- Born: January 18, 1905 Raleigh, North Carolina, U.S.
- Died: July 14, 1999 (aged 94) Greensboro, North Carolina, U.S.

= Clarence Harris =

American store manager

Clarence Lee "Curly" Harris (January 18, 1905 – July 14, 1999) was the store manager at the F. W. Woolworth Company store in Greensboro, North Carolina, during the Greensboro sit-ins in 1960.

==Early life==
Harris was born in Raleigh, North Carolina. He grew up and attended high school in Durham, North Carolina. There, in 1923, he began his career at the F. W. Woolworth Company store as an assistant stock room manager. He continued working at Woolworth's after school and at night during his five and a half years at Trinity College, now Duke University, from which he graduated in 1928 with a major in accounting and business law.

==Career==
From 1929 to 1933, Harris worked as assistant manager at the Durham Woolworth's. In 1933, he was transferred to the Harrisonburg, Virginia, store and promoted to store manager. He managed the Wilmington, North Carolina, store from 1937 to 1947, and the Raleigh store from 1947 to 1955, when he was transferred to the Greensboro, North Carolina store. He remained at the Greensboro store until his retirement in 1969.

==Greensboro sit-ins==

On February 1, 1960, Joseph McNeil, Franklin McCain, Ezell Blair Jr. (later known as Jibreel Khazan), and David Richmond, four young African-American students from the North Carolina Agricultural and Technical State University (NC A&T), entered the downtown Greensboro Woolworth's (now the International Civil Rights Center and Museum) and sat at the "whites only" lunch counter.
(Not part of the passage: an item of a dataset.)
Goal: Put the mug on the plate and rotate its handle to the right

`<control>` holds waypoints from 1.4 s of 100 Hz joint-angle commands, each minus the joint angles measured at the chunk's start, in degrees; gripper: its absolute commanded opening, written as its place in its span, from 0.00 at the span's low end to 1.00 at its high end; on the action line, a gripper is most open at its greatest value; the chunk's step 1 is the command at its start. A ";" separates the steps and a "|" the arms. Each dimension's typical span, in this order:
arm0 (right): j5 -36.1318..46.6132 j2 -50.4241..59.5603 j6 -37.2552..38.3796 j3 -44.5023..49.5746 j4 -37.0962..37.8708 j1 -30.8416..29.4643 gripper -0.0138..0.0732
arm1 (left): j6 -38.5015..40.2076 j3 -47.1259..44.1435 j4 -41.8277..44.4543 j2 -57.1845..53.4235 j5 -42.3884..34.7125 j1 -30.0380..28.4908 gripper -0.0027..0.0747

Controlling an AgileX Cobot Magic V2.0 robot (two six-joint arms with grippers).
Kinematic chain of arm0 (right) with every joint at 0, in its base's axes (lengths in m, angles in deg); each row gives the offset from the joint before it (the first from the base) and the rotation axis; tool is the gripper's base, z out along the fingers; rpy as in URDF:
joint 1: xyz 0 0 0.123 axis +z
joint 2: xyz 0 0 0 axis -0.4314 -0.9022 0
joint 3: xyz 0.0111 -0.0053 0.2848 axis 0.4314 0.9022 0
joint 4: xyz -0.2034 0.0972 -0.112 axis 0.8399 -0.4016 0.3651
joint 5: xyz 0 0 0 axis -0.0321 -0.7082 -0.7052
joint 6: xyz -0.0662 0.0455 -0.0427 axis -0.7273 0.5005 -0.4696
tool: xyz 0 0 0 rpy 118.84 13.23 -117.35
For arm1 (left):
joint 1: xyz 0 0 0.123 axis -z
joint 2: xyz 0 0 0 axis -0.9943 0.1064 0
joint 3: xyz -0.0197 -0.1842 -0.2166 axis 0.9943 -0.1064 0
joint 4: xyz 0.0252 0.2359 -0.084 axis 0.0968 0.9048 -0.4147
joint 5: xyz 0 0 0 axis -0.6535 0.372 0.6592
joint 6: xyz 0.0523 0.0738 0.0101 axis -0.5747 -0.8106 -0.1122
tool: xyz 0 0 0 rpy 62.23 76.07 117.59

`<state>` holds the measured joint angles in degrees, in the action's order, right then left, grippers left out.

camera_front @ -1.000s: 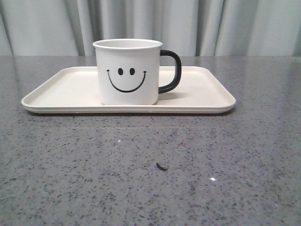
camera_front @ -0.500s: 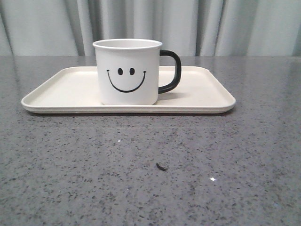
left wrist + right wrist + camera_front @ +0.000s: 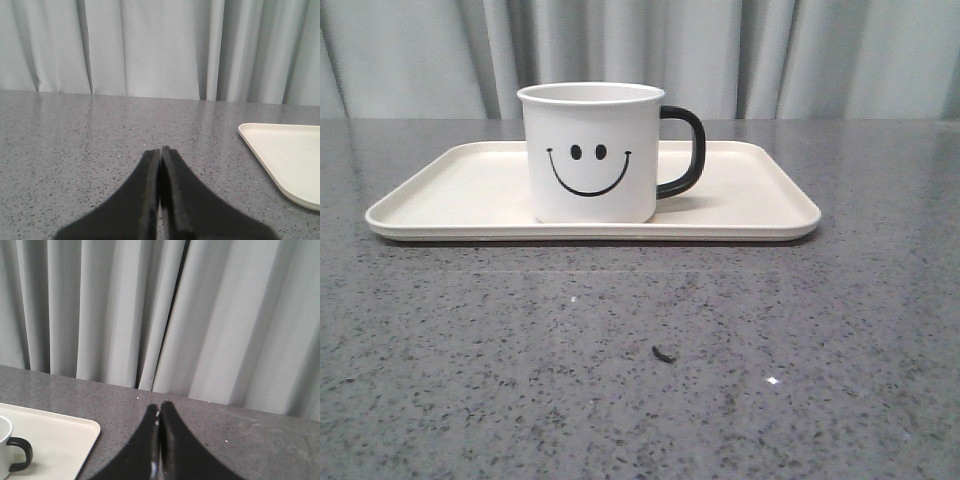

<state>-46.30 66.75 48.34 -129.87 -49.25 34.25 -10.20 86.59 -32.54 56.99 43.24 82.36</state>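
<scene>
On my front feed the mug (image 3: 591, 152) stands upright on the plate (image 3: 750, 205), a little left of the plate's middle, its smiley print facing me. The handle (image 3: 686, 150) sticks out to the right, its loop seen side-on over the plate's surface. The plate lies flat on the grey speckled worktop (image 3: 640, 360), long side toward me, with a pale curtain (image 3: 770, 55) behind. A small dark speck (image 3: 664, 353) sits on the worktop in front of the plate, well apart from it.

Neither arm shows on the front feed. From my left wrist camera I see the left pincer (image 3: 160, 152) with its two black fingers pressed together, nothing between them, hanging over bare worktop; only a rounded corner of the plate (image 3: 285, 155) enters that view off to one side, apart from the fingertips, and the mug is out of it.

From my right wrist camera the right pincer (image 3: 159, 410) is likewise closed tip to tip and empty. The plate's corner (image 3: 65, 437) and a slice of the mug (image 3: 5, 450) with its handle (image 3: 20, 452) appear at the picture's edge, clear of the pincer and not touching it.
</scene>
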 commanded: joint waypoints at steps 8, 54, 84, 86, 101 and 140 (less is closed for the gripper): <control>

Although a Woolworth's waitress told them "we don't serve Negroes here," the four students refused to leave their seats for the rest of the day. During the following days and months the four students were joined by other students in their sit-in demonstration, Sit-in protests spread to other cities and were an important part of the Civil Rights Movement.

On Monday, July 25, 1960, after nearly $200,000 (~$ in ) in losses due to the demonstrations, store manager Harris quietly integrated the lunch counter when he asked four black employees of the store to change out of work clothes into street clothes and order a meal at the counter. These were the first black customers to be served at the store's lunch counter. The event received little publicity.